Required action: What you return should be each line of the data containing the string "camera".

Data:
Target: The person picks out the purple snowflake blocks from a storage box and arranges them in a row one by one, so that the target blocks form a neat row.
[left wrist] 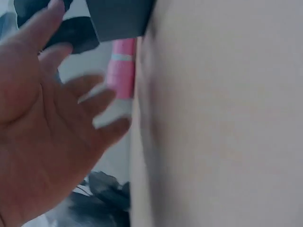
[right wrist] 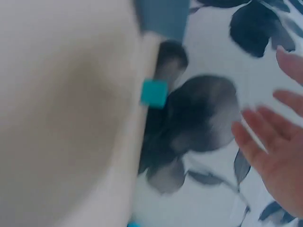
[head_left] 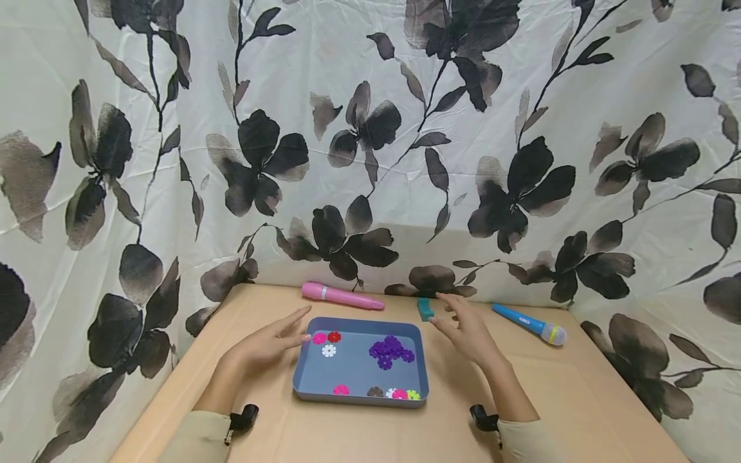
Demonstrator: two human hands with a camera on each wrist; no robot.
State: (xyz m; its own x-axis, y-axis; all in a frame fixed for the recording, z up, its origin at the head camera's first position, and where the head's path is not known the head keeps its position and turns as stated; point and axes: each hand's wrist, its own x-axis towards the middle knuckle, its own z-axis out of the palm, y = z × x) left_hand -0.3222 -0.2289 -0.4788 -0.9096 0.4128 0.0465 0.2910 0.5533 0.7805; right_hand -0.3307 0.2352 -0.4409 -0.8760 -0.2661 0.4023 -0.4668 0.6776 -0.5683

Solved problem:
Demonstrator: two human hands with a camera on each wrist; no robot.
State: (xyz m; its own x-axis, y-axis; all in a frame fixed for the recording, z up, its origin at the head camera's first position, and where the head's path is not known the head keeps its position and turns as stated; point and axes: each hand's wrist, its own x-axis towards the middle knuckle, its own z-axis out of the palm, y = z × x) left_hand -0.3222 -0.2289 -0.4788 -0.9096 0.4128 0.0465 0.2910 0.5533 0.7805; right_hand -0.3307 0.2352 -0.4409 -0.8760 -0.2661 0.4023 -0.4668 0.6776 -0.5683

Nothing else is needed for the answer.